Return, word for word, the lines of the listing below from the one with "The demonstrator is" through the one with "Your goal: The", and no other lines.
*** Block opens ***
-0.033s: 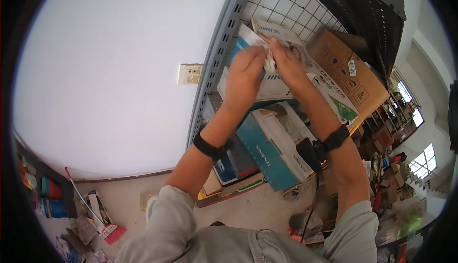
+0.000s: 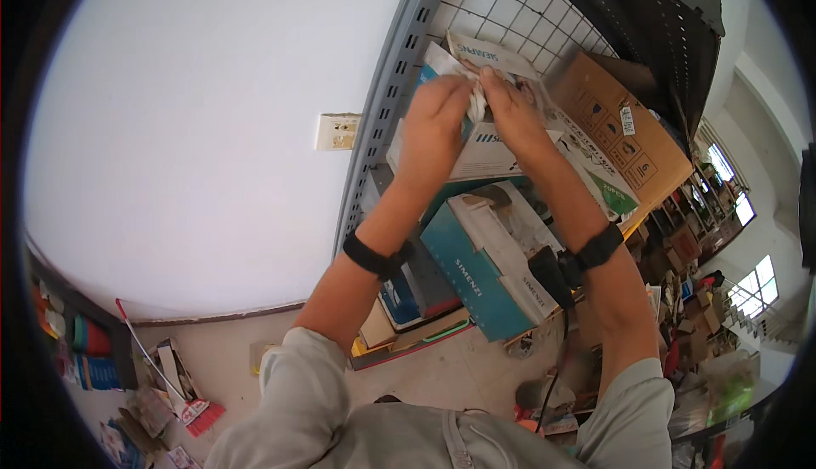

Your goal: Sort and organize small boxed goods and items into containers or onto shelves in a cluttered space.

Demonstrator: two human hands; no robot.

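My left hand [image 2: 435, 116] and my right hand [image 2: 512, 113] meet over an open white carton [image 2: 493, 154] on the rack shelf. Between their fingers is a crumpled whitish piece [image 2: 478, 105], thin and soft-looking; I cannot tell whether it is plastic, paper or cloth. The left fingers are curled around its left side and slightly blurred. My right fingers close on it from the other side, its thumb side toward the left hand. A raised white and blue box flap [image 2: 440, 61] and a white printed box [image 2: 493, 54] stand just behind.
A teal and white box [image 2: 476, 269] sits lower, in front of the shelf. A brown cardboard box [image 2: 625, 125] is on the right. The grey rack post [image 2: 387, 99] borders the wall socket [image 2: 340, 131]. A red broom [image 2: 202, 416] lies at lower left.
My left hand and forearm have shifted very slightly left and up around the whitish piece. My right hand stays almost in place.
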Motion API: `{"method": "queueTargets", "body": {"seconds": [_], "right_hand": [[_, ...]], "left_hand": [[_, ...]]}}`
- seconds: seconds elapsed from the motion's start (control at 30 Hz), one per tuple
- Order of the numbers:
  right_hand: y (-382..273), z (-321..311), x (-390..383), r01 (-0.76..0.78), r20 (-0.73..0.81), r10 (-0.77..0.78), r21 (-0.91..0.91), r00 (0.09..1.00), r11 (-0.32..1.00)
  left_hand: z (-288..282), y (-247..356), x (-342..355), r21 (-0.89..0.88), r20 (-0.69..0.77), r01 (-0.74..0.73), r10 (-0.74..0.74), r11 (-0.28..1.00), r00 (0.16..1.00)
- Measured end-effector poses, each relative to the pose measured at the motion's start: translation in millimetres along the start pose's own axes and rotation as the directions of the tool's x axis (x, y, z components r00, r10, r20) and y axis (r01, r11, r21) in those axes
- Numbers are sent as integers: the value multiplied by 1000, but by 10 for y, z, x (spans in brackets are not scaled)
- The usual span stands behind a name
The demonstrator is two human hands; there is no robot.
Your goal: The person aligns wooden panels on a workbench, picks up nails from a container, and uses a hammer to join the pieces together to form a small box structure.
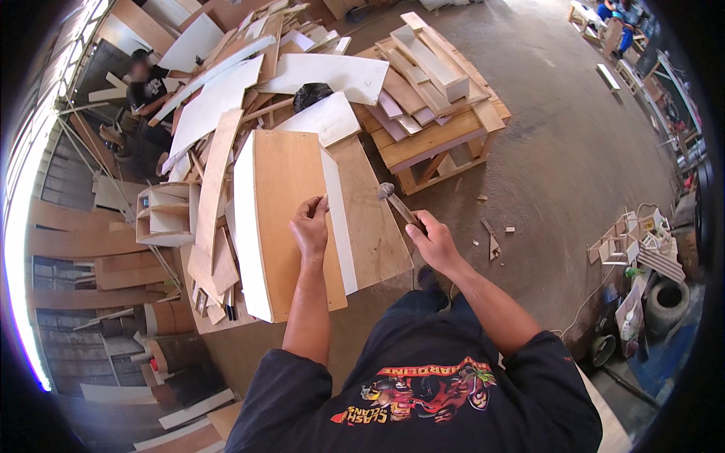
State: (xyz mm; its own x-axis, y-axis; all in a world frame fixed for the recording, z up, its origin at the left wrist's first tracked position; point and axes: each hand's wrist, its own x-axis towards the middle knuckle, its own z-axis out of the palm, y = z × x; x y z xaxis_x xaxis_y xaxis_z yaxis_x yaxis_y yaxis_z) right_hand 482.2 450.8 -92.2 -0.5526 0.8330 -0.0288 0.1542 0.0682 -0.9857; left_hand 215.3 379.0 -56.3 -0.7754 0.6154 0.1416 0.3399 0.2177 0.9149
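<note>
In front of me a wooden panel piece (285, 162) with a brown face and white edges lies on a plywood worktable (370, 226). My left hand (310, 220) is over its right part, thumb and fingertips pinched together. Whatever sits in that pinch is too small to name. My right hand (434, 240) is wrapped round the wooden handle of a hammer (399, 204). The hammer's head points away from me, over the worktable's right edge, apart from the panel piece.
Offcuts and white boards (317, 75) pile up beyond the panel. A low wooden table (423, 147) stacked with planks stands at the far right. To the left sits a small compartmented box (168, 214). Another person (147, 94) is at the far left. Scraps (493, 245) litter the floor.
</note>
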Motion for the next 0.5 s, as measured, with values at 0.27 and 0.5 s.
{"method": "queueTargets", "body": {"seconds": [0.27, 0.5], "right_hand": [[80, 25, 726, -2, 151, -6, 55, 988, 998], [129, -4, 1348, -18, 428, 8, 20, 904, 1000]], "left_hand": [[78, 32, 95, 181, -181, 103, -70, 978, 981], [-32, 119, -125, 184, -450, 186, -85, 965, 889]]}}
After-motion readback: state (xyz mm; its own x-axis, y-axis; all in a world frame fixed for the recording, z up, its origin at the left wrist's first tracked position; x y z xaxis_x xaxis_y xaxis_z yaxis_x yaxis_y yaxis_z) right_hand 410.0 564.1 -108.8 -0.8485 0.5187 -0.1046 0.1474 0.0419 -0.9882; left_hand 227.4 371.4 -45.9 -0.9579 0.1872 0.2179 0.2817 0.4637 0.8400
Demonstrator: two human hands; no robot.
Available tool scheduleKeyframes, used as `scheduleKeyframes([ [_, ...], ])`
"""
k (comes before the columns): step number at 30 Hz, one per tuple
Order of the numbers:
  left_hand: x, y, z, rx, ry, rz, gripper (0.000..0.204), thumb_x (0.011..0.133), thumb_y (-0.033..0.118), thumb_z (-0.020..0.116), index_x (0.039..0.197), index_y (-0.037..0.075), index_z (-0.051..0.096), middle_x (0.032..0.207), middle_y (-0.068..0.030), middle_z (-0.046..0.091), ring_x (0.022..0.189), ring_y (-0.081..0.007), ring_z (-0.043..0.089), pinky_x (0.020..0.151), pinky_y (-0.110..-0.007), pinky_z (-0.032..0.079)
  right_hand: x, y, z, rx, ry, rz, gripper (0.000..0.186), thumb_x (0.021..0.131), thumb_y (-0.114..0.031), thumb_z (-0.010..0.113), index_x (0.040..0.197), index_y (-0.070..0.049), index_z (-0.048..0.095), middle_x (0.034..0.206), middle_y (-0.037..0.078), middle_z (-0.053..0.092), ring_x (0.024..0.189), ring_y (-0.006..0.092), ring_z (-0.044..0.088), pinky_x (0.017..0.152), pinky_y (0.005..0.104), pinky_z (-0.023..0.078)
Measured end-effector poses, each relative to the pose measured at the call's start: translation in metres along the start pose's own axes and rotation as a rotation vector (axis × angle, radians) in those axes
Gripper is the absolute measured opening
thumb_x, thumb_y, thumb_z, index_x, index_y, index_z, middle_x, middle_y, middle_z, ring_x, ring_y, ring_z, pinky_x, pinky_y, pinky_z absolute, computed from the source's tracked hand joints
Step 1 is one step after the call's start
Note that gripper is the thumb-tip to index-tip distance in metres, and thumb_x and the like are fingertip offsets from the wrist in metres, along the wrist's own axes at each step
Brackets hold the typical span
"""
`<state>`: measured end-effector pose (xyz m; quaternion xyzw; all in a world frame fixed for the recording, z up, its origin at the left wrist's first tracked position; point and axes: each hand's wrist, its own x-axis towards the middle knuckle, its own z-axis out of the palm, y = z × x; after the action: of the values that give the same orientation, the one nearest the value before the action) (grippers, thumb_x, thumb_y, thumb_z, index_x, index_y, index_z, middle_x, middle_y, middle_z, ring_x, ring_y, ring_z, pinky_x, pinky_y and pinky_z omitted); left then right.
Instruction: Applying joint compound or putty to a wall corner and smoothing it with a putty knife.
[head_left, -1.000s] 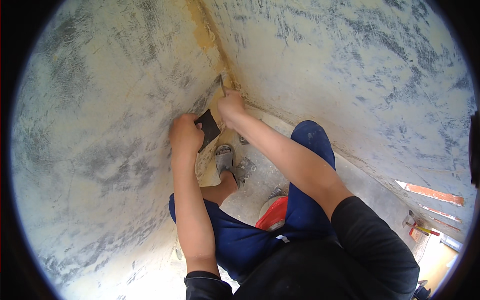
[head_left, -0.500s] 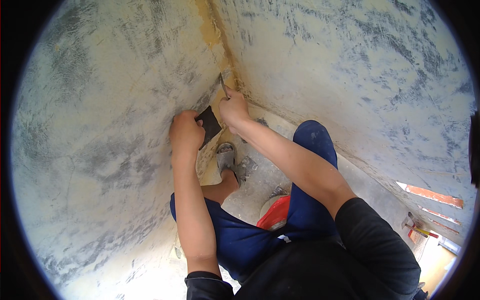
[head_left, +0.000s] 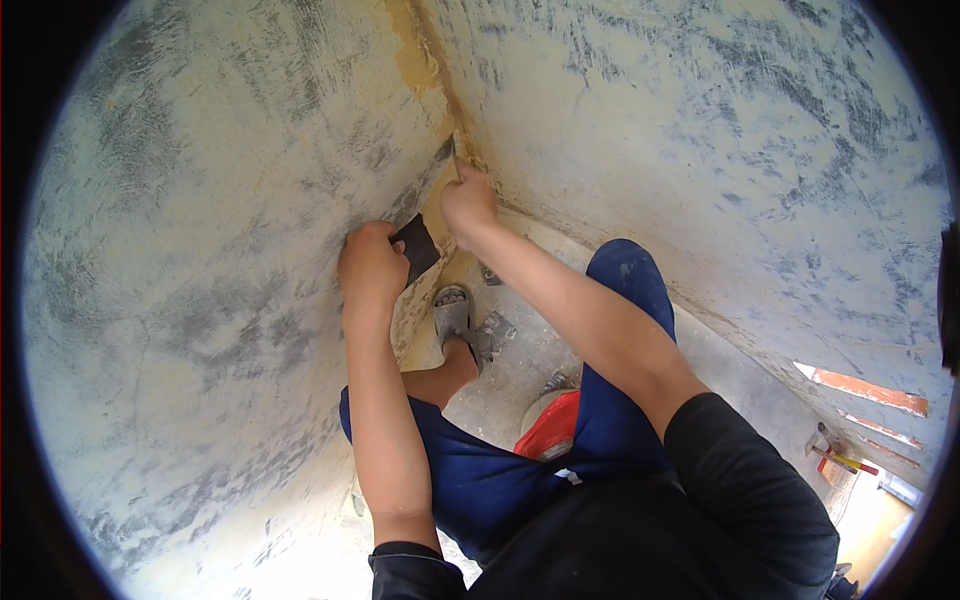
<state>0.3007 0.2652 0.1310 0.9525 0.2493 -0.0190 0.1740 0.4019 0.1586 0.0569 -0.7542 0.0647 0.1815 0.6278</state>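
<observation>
My right hand (head_left: 470, 208) is closed round a putty knife (head_left: 447, 150), most of its handle hidden in the fist. The thin blade points up at the corner where the left wall (head_left: 220, 240) and right wall (head_left: 640, 130) meet, next to a yellowish strip (head_left: 412, 55). Lower down, close to the left wall, my left hand (head_left: 372, 262) grips a dark flat plate (head_left: 420, 248) by one side. The plate is tilted, its free edge toward the corner. Both walls are pale with grey smears.
Between my legs stands a bucket with a red rim or liner (head_left: 551, 425). My sandalled foot (head_left: 453, 312) is on the grey, spattered floor (head_left: 520, 350) by the left wall. At the lower right, tools with red and yellow handles (head_left: 845, 464) lie near slots showing orange-red (head_left: 865, 390).
My right hand has shifted slightly up with the putty knife, whose blade now shows broader and nearer the corner. My left hand and the plate have barely moved.
</observation>
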Motion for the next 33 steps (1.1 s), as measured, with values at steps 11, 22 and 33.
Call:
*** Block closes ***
→ **RESULT BELOW**:
The demonstrator is two human hands; there is no robot.
Your goal: The person aligns wooden panels on a workbench, picks up nails from a container, and uses a hammer to join the pieces together to form a small box structure.

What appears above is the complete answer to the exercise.